ASSIGNED TASK:
Every line in the data must be transcribed exactly.

SUPPLIED DATA:

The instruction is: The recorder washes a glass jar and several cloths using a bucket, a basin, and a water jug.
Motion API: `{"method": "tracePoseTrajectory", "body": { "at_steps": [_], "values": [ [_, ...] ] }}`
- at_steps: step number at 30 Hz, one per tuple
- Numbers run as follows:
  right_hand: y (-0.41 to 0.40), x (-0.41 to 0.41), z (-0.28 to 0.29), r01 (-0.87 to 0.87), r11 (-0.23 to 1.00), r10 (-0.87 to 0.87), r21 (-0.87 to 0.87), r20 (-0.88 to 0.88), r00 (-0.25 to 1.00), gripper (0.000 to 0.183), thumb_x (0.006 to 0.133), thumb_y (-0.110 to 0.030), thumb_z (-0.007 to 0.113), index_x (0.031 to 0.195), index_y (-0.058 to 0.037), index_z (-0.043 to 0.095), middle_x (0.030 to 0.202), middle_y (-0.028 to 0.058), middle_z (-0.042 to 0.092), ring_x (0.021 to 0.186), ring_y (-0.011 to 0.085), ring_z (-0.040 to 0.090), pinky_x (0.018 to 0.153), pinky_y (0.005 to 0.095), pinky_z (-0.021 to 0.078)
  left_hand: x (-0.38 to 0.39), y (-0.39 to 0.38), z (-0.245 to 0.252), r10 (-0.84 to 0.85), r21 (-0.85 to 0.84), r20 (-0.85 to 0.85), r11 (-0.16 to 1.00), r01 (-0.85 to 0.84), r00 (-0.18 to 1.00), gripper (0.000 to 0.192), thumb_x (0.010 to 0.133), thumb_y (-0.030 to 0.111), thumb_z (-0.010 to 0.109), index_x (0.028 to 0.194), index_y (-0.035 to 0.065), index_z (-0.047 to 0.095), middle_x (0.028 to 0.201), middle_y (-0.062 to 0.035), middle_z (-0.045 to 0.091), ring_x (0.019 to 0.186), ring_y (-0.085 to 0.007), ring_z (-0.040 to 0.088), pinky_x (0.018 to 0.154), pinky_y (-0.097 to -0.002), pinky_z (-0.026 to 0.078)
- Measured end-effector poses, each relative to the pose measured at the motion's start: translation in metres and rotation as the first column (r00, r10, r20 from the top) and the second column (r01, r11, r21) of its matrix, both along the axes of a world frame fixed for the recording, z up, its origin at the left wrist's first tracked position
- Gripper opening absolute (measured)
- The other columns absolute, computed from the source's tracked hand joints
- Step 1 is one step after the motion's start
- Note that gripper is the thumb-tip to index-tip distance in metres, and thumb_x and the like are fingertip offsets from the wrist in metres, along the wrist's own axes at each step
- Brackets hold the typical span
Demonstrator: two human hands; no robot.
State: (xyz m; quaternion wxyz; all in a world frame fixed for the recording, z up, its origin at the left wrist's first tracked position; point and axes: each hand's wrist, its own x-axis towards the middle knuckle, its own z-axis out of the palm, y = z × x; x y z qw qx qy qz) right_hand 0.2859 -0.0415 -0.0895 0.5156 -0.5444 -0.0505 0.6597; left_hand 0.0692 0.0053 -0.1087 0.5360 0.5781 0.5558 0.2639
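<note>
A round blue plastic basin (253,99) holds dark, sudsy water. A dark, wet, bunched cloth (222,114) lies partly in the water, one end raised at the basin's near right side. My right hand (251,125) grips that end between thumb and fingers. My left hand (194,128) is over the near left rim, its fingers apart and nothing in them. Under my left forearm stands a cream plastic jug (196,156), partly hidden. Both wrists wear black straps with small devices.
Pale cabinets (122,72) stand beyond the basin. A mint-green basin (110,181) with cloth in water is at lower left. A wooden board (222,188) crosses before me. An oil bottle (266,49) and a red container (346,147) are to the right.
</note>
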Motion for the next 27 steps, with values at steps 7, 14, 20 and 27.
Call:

SOLUTION FOR THIS TASK:
The instruction is: The recorder washes a glass jar and several cloths using a bucket, a basin, and a water jug.
Motion API: `{"method": "tracePoseTrajectory", "body": { "at_steps": [_], "values": [ [_, ...] ] }}`
- at_steps: step number at 30 Hz, one per tuple
- Numbers run as follows:
  right_hand: y (-0.41 to 0.40), x (-0.41 to 0.41), z (-0.28 to 0.29), r01 (-0.87 to 0.87), r11 (-0.23 to 1.00), r10 (-0.87 to 0.87), r21 (-0.87 to 0.87), r20 (-0.88 to 0.88), r00 (-0.25 to 1.00), gripper (0.000 to 0.183), thumb_x (0.006 to 0.133), thumb_y (-0.110 to 0.030), thumb_z (-0.007 to 0.113), index_x (0.031 to 0.195), index_y (-0.058 to 0.037), index_z (-0.043 to 0.095), middle_x (0.030 to 0.202), middle_y (-0.028 to 0.058), middle_z (-0.042 to 0.092), ring_x (0.021 to 0.186), ring_y (-0.011 to 0.085), ring_z (-0.040 to 0.090), pinky_x (0.018 to 0.153), pinky_y (0.005 to 0.095), pinky_z (-0.021 to 0.078)
  left_hand: x (-0.38 to 0.39), y (-0.39 to 0.38), z (-0.245 to 0.252), r10 (-0.84 to 0.85), r21 (-0.85 to 0.84), r20 (-0.85 to 0.85), r11 (-0.16 to 1.00), r01 (-0.85 to 0.84), r00 (-0.18 to 1.00), gripper (0.000 to 0.192), thumb_x (0.010 to 0.133), thumb_y (-0.030 to 0.111), thumb_z (-0.010 to 0.109), index_x (0.028 to 0.194), index_y (-0.035 to 0.065), index_z (-0.047 to 0.095), middle_x (0.028 to 0.201), middle_y (-0.062 to 0.035), middle_z (-0.045 to 0.091), ring_x (0.019 to 0.186), ring_y (-0.085 to 0.007), ring_z (-0.040 to 0.088), pinky_x (0.018 to 0.154), pinky_y (-0.097 to -0.002), pinky_z (-0.026 to 0.078)
- Measured end-effector poses, each relative to the pose measured at the motion's start: translation in metres and rotation as the first column (r00, r10, r20 from the top) and the second column (r01, r11, r21) of its matrix, both along the axes of a world frame fixed for the recording, z up, its origin at the left wrist's first tracked position
- Gripper opening absolute (measured)
- The other columns absolute, computed from the source's tracked hand joints
- Step 1 is one step after the motion's start
- Note that gripper is the thumb-tip to index-tip distance in metres, and thumb_x and the like are fingertip offsets from the wrist in metres, along the wrist's own axes at each step
- Brackets hold the typical span
Demonstrator: two human hands; no robot.
State: (xyz m; quaternion wxyz; all in a world frame fixed for the recording, z up, its origin at the left wrist's first tracked position; point and axes: each hand's wrist, its own x-axis towards the middle knuckle, its own z-axis out of the palm, y = z × x; x y z qw qx qy qz) right_hand 0.2859 -0.0415 -0.0895 0.5156 -0.5444 -0.0505 0.6597; left_hand 0.0692 0.0053 -0.1087 0.5360 0.5781 0.5558 0.2639
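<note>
A round blue plastic basin (253,99) holds dark, sudsy water. A dark, wet, bunched cloth (222,114) lies partly in the water, one end raised at the basin's near right side. My right hand (251,125) grips that end between thumb and fingers. My left hand (194,128) is over the near left rim, its fingers apart and nothing in them. Under my left forearm stands a cream plastic jug (196,156), partly hidden. Both wrists wear black straps with small devices.
Pale cabinets (122,72) stand beyond the basin. A mint-green basin (110,181) with cloth in water is at lower left. A wooden board (222,188) crosses before me. An oil bottle (266,49) and a red container (346,147) are to the right.
</note>
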Motion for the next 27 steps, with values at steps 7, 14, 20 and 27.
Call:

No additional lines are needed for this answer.